From my limited experience with genomic DNA NGS, I could calculate how many "genomic samples" (be it WES (~50Mb), WGS (~3Gb), or targeted sequencing) to pool for one lane in Hiseq2500, how many sequencing lanes for one project (e.g. calculating at ~ 50-80 Gb data per lane) and use the info to estimate the total cost of the experiments. But it appears that this does not translate well into experiments of RNA-seq using NGS. Could anyone provide any pointer regarding (for lack of a better word) "RNA-seq statistics" to help me estimate the cost of an RNA-seq experiment? For example,
(a) in one Hiseq2500 sequencing lane, what's the total number of reads I could get for a 2 ug mRNA with a standard cDNA PCR cycle (5' reverse transcription + 3' PCR extension)?

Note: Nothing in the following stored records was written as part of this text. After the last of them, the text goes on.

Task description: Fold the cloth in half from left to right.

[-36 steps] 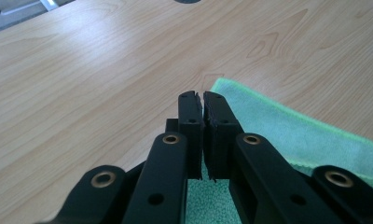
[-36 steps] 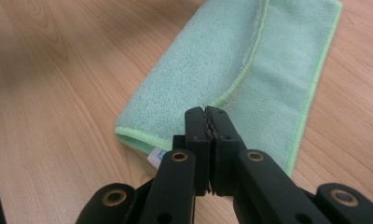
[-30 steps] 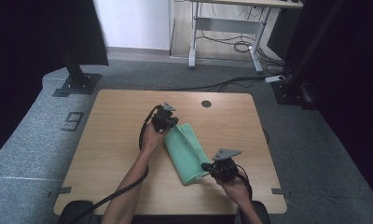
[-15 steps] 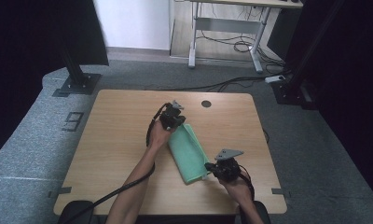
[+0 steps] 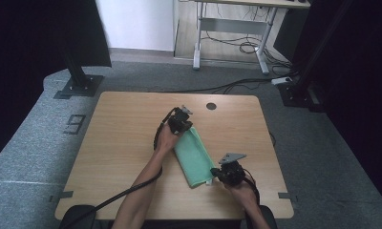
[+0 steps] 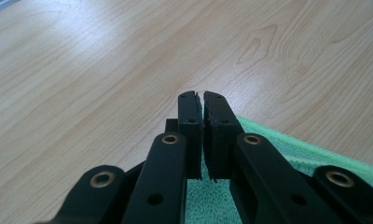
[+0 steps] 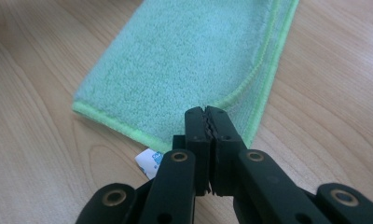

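A folded green towel (image 5: 194, 155) lies slantwise on the wooden table (image 5: 117, 138). My left gripper (image 5: 187, 128) is at the towel's far end, shut, with a sliver of green cloth pinched between its pads. In the left gripper view the left gripper (image 6: 202, 100) points over bare wood, and the towel (image 6: 315, 154) lies under and to the right of it. My right gripper (image 5: 214, 174) is at the near end. In the right gripper view the right gripper (image 7: 205, 114) is shut on the towel's (image 7: 184, 60) curled top corner. A white label (image 7: 149, 163) sticks out beside it.
A round cable hole (image 5: 211, 106) sits near the table's far edge. The left gripper's black cable (image 5: 103, 205) trails off the front edge. Black stand bases (image 5: 79, 86) and a desk frame (image 5: 227, 43) stand on the carpet beyond the table.
My left gripper has moved to the right and a little farther away with the towel's far end. The towel now lies longer and narrower. The right gripper has stayed put.
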The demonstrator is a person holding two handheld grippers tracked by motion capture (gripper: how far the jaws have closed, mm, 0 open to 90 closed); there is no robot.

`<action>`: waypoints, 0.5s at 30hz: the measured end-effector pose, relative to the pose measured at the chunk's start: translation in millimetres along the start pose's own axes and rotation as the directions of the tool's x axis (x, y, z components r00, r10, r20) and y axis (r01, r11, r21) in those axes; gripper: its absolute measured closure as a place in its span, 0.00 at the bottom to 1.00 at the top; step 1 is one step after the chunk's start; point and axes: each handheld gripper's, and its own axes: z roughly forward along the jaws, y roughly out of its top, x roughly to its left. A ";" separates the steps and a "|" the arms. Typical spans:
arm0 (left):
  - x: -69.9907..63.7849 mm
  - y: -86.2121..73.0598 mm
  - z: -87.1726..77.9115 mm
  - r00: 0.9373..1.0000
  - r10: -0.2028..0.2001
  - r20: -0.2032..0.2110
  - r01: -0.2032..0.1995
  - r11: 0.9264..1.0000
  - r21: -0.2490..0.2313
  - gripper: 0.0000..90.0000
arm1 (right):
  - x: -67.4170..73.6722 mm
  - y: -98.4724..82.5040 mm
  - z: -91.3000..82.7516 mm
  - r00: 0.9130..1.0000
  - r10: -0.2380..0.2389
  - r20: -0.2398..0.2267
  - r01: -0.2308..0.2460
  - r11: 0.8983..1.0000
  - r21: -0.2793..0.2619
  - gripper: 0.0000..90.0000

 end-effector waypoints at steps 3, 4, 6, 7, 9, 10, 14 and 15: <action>-1.3 -0.6 4.4 1.000 0.003 -0.006 -0.003 1.000 0.008 0.95 | -1.7 -1.7 2.2 1.000 0.001 0.009 -0.001 1.000 0.008 0.97; -1.6 -1.0 5.7 1.000 0.003 -0.006 -0.003 1.000 0.010 0.95 | -2.2 -2.1 2.4 1.000 0.001 0.010 -0.001 1.000 0.010 0.97; -2.4 -1.6 7.6 1.000 -0.001 -0.011 0.001 1.000 0.009 0.95 | -4.0 -3.5 2.6 1.000 0.008 0.019 -0.009 1.000 0.018 0.97; -2.5 -1.7 8.2 1.000 0.000 -0.012 0.000 1.000 0.009 0.94 | -4.9 -4.1 2.6 1.000 0.008 0.023 -0.009 1.000 0.018 0.97; -2.2 -1.7 9.5 1.000 0.002 -0.014 -0.002 1.000 0.011 0.94 | -6.5 -5.0 2.4 0.999 0.011 0.031 -0.012 1.000 0.019 0.97; -1.9 -1.7 10.3 1.000 0.000 -0.013 0.000 1.000 0.008 0.93 | -7.0 -5.4 2.4 0.999 0.015 0.034 -0.016 1.000 0.020 0.97; -1.6 -2.0 12.8 1.000 -0.021 -0.019 0.021 1.000 -0.005 0.84 | -8.8 -6.7 3.3 0.999 0.017 0.042 -0.018 0.999 0.030 0.96; -1.7 -2.1 12.9 0.999 -0.027 -0.020 0.027 1.000 -0.009 0.79 | -9.3 -7.2 3.7 0.999 0.021 0.044 -0.022 0.999 0.032 0.95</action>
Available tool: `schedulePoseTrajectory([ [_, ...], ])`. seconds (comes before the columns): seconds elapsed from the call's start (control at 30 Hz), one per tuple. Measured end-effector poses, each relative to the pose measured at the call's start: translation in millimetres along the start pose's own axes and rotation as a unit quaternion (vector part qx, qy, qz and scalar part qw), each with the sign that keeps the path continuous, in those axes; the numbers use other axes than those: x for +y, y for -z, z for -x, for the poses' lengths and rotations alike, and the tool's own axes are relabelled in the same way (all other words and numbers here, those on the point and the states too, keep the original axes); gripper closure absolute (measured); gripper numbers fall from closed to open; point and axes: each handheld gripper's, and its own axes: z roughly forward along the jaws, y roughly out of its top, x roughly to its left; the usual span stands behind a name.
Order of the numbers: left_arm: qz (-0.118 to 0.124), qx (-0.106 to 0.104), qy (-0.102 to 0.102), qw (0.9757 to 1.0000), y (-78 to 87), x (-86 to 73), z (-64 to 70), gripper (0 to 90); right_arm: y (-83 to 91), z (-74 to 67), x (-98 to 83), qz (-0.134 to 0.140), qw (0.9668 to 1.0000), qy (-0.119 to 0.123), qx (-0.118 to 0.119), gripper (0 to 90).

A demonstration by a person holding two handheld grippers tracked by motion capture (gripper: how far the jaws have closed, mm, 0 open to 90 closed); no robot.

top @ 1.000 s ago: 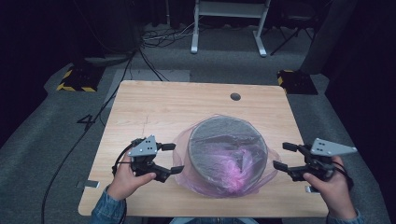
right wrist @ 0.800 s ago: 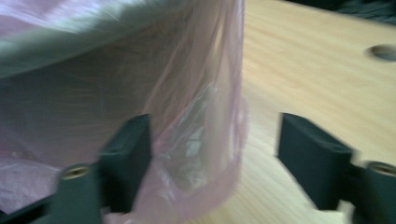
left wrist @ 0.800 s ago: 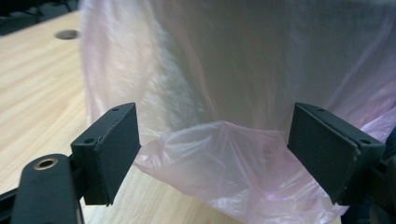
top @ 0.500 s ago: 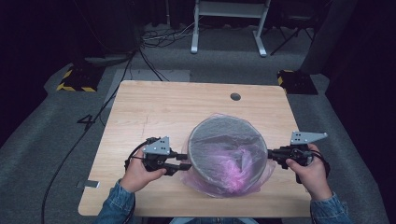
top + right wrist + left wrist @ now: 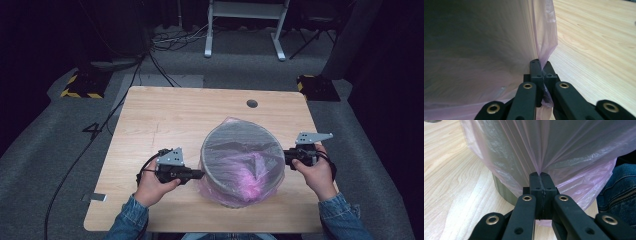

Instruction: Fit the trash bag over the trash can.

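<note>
A round grey bin (image 5: 220, 142) lined with a thin pink plastic bag (image 5: 245, 175) stands on the wooden table (image 5: 165, 120), near its front edge. My left gripper (image 5: 201, 174) reaches the bin's left side; its jaws have just been closing and now pinch the bag film. In the left gripper view the gripper (image 5: 540, 175) is shut on gathered pink film (image 5: 564, 150) in front of the bin wall (image 5: 504, 193). My right gripper (image 5: 286, 156) meets the bin's right side. In the right gripper view, this gripper (image 5: 541, 63) is shut on a fold of the bag (image 5: 545, 32).
A dark round hole (image 5: 252, 103) sits in the tabletop behind the bin. Cables and a white metal frame (image 5: 245, 25) lie on the floor beyond the table. Denim sleeves enter from the bottom edge (image 5: 127, 220).
Both hands moved inward to the bin from either side. Both pairs of jaws went from wide open to shut on the pink bag.
</note>
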Motion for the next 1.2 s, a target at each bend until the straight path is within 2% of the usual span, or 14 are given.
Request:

(b) Nature Methods 6, 377 - 382 (2009) suggested for example that with a modified cDNA PCR cycle (extending reaction time from 5' to 30' for reverse transcription and from 3' to 6' for PCR extension), the authors got 100 million 50-base reads, which means ~ 5 Gb. If we assume 50-80 Gb data per lane in Illumina Hiseq2500, does this mean with the protocol from Nature Methods people could pool 10 different samples in one lane ?
(c) what's the average transcript reads for a sample of 2 ug mRNA as starting materials?
(d) from UCSC, hg19 statistics report a total of 34702 genes. On average, how many of these 34702 genes get transcribed ? what would be the average number of transcript per gene?
Any info on any of these and any other references on RNA-seq experiment would be greatly appreciated.
Thank you
Please learn to ask one question per post.